All things having life, increase and multiply upon an analogous principle, but the method of effecting that increase differs very considerably. In the human race, nature has furnished the sexes parts, which it is necessary for the purpose of reproduction, should approximate and commingle their elements or rudiments of future existence, and that, that intermixture should take place in the womb of the female. In some of the lower order of animals and in the vegetable world the sexes are combined in one object which object possesses the power of increase.

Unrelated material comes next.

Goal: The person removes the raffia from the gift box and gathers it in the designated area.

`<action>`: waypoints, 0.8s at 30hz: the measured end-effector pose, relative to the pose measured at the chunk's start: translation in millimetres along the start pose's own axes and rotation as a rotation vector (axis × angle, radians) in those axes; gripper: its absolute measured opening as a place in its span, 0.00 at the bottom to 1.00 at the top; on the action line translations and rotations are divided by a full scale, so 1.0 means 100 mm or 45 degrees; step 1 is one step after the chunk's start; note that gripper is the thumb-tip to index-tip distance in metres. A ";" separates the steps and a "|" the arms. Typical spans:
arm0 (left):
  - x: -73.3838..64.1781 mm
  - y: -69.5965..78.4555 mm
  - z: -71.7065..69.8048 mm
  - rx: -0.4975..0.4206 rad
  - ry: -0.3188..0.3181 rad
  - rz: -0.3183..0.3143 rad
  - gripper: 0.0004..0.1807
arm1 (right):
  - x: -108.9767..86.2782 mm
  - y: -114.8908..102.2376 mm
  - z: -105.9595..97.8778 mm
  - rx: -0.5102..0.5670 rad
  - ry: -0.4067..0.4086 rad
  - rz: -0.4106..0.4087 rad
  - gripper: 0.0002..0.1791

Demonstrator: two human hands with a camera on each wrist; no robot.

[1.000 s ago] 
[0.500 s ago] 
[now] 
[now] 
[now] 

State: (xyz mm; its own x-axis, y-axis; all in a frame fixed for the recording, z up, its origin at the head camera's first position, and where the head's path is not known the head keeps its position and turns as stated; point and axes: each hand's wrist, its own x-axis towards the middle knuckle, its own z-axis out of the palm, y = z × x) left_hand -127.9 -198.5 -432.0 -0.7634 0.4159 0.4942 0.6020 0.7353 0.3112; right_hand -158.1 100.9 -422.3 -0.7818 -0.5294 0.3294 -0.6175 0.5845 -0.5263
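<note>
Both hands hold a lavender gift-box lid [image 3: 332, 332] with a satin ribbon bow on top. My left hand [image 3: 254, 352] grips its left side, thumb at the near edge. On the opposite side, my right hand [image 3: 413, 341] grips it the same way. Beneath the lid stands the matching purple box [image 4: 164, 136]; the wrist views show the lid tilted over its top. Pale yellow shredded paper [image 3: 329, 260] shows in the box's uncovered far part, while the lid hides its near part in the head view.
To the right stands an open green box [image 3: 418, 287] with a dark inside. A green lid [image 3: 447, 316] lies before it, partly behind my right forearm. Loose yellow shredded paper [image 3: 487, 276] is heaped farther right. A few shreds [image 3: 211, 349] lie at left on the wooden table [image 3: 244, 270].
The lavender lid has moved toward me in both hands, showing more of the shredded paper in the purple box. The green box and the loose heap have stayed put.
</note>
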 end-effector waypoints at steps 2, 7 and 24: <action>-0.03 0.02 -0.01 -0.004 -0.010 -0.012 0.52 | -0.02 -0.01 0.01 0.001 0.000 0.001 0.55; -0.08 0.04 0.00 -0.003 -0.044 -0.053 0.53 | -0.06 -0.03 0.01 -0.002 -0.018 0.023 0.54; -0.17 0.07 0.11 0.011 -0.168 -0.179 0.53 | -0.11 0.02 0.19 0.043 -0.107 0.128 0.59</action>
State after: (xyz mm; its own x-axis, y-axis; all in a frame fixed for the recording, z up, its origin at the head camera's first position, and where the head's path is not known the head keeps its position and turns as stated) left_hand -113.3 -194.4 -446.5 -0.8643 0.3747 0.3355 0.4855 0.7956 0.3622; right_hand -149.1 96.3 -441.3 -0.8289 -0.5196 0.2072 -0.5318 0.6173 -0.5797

To enter into the physiological minutæ of impregnation would be embarking more scientifically in these matters than this little book professes to do, it being our intention more to hold up a popular view than to discuss the various opinions upon any given point.

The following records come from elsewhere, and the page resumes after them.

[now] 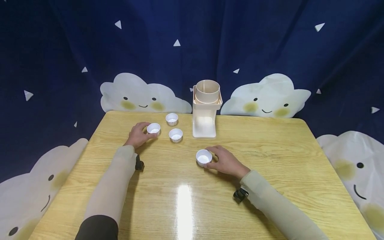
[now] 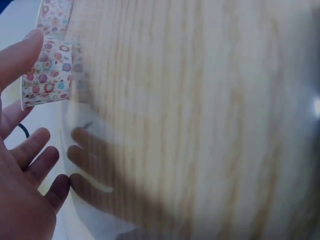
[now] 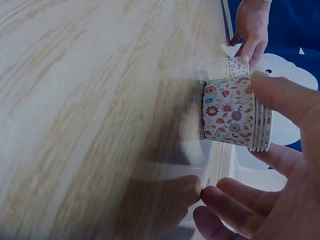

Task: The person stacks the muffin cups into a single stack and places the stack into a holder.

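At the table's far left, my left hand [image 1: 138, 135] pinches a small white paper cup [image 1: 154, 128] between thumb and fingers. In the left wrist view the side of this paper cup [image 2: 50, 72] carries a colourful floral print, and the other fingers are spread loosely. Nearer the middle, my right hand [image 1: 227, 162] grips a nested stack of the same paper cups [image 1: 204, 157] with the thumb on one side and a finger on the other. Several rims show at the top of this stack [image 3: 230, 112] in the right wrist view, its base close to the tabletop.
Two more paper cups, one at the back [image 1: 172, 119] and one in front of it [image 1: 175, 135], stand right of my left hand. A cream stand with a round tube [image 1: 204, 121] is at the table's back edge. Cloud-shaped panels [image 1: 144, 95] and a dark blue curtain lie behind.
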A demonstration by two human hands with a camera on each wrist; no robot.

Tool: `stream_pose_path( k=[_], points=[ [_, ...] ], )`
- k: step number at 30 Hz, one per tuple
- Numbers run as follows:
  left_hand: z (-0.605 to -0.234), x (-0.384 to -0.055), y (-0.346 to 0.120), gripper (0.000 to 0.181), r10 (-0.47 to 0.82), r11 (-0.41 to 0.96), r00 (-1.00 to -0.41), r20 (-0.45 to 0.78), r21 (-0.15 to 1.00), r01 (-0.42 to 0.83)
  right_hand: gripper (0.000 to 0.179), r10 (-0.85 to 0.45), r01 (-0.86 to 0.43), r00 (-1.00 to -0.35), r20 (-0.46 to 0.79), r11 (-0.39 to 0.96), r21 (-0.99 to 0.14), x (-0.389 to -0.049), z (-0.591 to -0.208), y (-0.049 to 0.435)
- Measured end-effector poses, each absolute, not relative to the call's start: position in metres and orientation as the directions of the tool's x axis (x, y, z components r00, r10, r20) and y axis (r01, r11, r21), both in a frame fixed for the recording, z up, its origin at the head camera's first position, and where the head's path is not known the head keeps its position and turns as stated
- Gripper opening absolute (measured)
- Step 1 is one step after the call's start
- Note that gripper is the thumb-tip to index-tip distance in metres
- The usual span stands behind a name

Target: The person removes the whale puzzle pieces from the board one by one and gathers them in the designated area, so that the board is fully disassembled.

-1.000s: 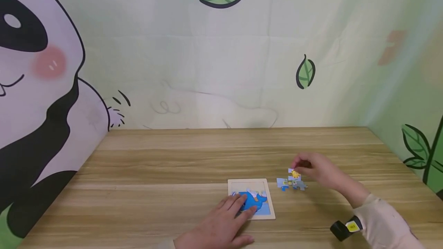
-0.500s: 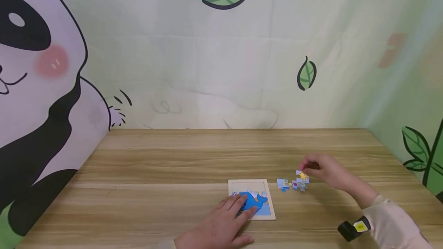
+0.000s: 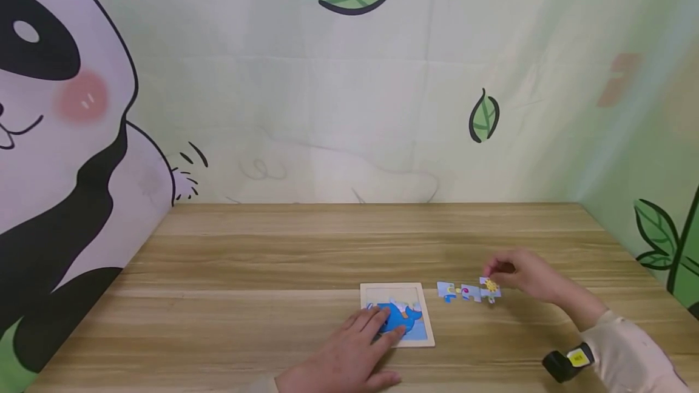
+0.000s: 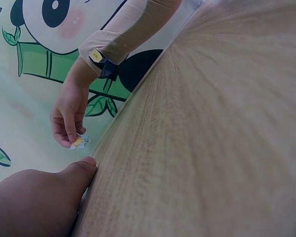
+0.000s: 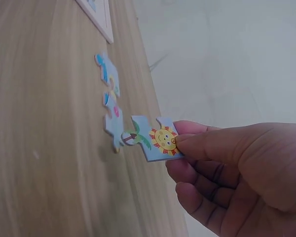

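Between thumb and fingers, my right hand (image 3: 524,275) pinches a puzzle piece (image 5: 160,140) printed with a smiling sun and a palm leaf. In the right wrist view the piece is held above the table. To its left, two loose puzzle pieces lie in a row: a light-blue one with a pink spot (image 5: 114,116) and another with blue and yellow marks (image 3: 446,290). My left hand (image 3: 349,347) rests with its fingers extended on the framed puzzle (image 3: 417,335), over a blue whale picture. The hand covers the frame's lower left part.
The wood-grain table (image 3: 246,259) runs back to a wall cloth (image 3: 273,108) printed with leaves and a panda. A black strap device with a yellow label (image 3: 568,361) sits at the right wrist.
My right hand has moved to the right with the sun piece, uncovering more of the pink-spotted piece below. The left hand stays on the framed puzzle.
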State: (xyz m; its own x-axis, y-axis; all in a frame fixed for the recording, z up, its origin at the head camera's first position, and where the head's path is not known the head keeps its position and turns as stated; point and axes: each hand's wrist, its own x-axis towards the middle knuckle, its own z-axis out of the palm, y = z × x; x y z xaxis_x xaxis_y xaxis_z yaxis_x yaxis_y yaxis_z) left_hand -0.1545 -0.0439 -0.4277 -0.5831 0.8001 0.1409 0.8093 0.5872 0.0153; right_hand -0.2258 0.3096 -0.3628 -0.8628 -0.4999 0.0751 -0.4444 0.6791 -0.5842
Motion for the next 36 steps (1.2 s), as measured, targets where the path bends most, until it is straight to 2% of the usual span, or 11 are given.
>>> stream_pose_path(
  k=[5, 23, 36],
  points=[
    [-0.428, -0.155, -0.044, 0.065, 0.799, 0.591, -0.588, 0.126, 0.021, 0.807, 0.004, -0.475, -0.397, -0.88, 0.022, 0.708, -0.583, -0.226, -0.368, 0.314],
    [-0.427, -0.155, -0.044, 0.066, 0.794, 0.6, -0.599, 0.109, 0.02, 0.8, 0.005, -0.472, -0.402, -0.881, 0.017, 0.729, -0.554, -0.232, -0.386, 0.32],
    [-0.426, -0.154, -0.045, 0.066, 0.789, 0.607, -0.607, 0.092, 0.033, 0.794, 0.004, -0.393, -0.327, -0.919, -0.014, 0.783, -0.529, -0.235, -0.39, 0.317]
  ],
)
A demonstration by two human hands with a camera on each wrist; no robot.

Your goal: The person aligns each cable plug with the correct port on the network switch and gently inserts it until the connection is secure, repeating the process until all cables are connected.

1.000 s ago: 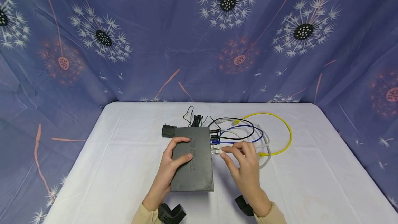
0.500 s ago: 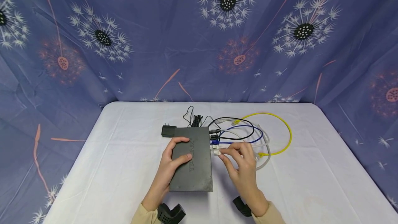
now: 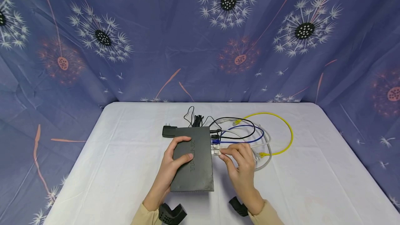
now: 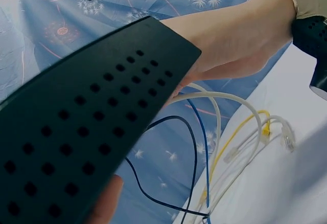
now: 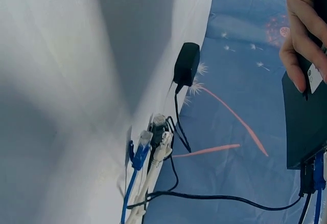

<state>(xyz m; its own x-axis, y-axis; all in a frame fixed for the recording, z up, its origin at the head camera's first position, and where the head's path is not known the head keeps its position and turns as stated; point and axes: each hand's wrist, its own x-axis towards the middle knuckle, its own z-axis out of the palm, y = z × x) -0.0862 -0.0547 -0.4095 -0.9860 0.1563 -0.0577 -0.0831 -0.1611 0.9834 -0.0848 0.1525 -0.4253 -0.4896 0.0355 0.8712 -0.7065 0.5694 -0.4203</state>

It is exceedingly to be regretted that mankind did not spend some small portion, at least, of the time and industry which has been wasted on theoretical researches, in collecting and collating the actual experience of human beings. But this task, too difficult for the ignorant, has generally been thought too simple and common-place for the learned. To this circumstance, joined to the fact, that it is not thought fitting or decent for human beings freely to communicate their personal experience on the important subject now under consideration—to these causes are attributable the great and otherwise unaccountable ignorance which so strangely prevails, even sometimes among medical men, as to the power which man may possess over the reproductive instinct. Many physicians will positively deny that man possesses any such power. And yet, if the thousandth part of the talent and research had been employed to investigate this momentous fact, which has been turned to the building up of idle theories, no commonly intelligent individual could well be ignorant of the truth.

I have taken great pains to ascertain the opinions of the most enlightened physicians of Great Britain and France on this subject; (opinions which popular prejudice will not permit them to offer publicly in their works;) and they all concur in admitting, what the experience of the French nation positively proves, that man may have a perfect control over this instinct: and that men and women may, without any injury to health, or the slightest violence done to the moral feelings, and with but small diminution of the pleasure which accompanies the gratification of the instinct, refrain at will from becoming parents. It has chanced to me, also, to win the confidence of several individuals, who have communicated to me, without reserve, their own experience: and all this has been corroborative of the same opinion.

Thus, though I pretend not to speak positively of the details of a subject, which will then only be fully understood when men acquire sense enough simply and unreservedly to discuss it, I may venture to assure my readers, that the main fact is incontrovertible. I shall adduce such facts in proof of this as may occur to me in the course of this investigation.